Entre las medidas sobre la mesa destacan una posible ampliación de la Ofrenda, nuevas limitaciones para las carpas y la reorganización de las verbenas, con el objetivo de compatibilizar tradición, turismo y calidad de vida.
Carpas más tardías y menos impacto
Uno de los ajustes más claros afectará a las carpas falleras. El Ayuntamiento estudia retrasar su instalación hasta mediados de marzo, reduciendo así los días de ocupación del espacio público y las molestias en calles y barrios.
La medida busca evitar cortes prolongados de tráfico y mejorar la convivencia vecinal, uno de los puntos más criticados en las últimas ediciones.
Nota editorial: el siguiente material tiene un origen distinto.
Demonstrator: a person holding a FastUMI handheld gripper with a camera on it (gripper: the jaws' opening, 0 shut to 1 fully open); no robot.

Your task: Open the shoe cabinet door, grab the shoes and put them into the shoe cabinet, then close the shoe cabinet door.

La Ofrenda, en el centro del debate
La Ofrenda a la Virgen de los Desamparados vuelve a ser uno de los actos más tensionados. En 2026, más de 120.000 falleros participaron en el desfile, generando retrasos de varias horas.
Entre las opciones que se analizan está ampliar la Ofrenda a tres días o reorganizar los horarios, con el fin de hacer el recorrido más ágil sin limitar la participación.
Un verbenódromo para sacar la fiesta del centro
Otra de las propuestas más novedosas es la creación de un verbenódromo, un espacio específico para concentrar verbenas y discomóviles fuera del centro histórico.
La idea pretende reducir problemas de ruido, suciedad y saturación, trasladando parte del ocio nocturno a zonas preparadas para grandes concentraciones.
Más control y mejor organización
El debate también incluye una regulación más estricta de los puestos de comida, mejoras en limpieza y una mayor coordinación en transporte y seguridad para evitar aglomeraciones en momentos clave.
Las Fallas de 2027 se perfilan así como un punto de inflexión en la evolución de la fiesta, con el reto de mantener su esencia sin comprometer la convivencia en la ciudad.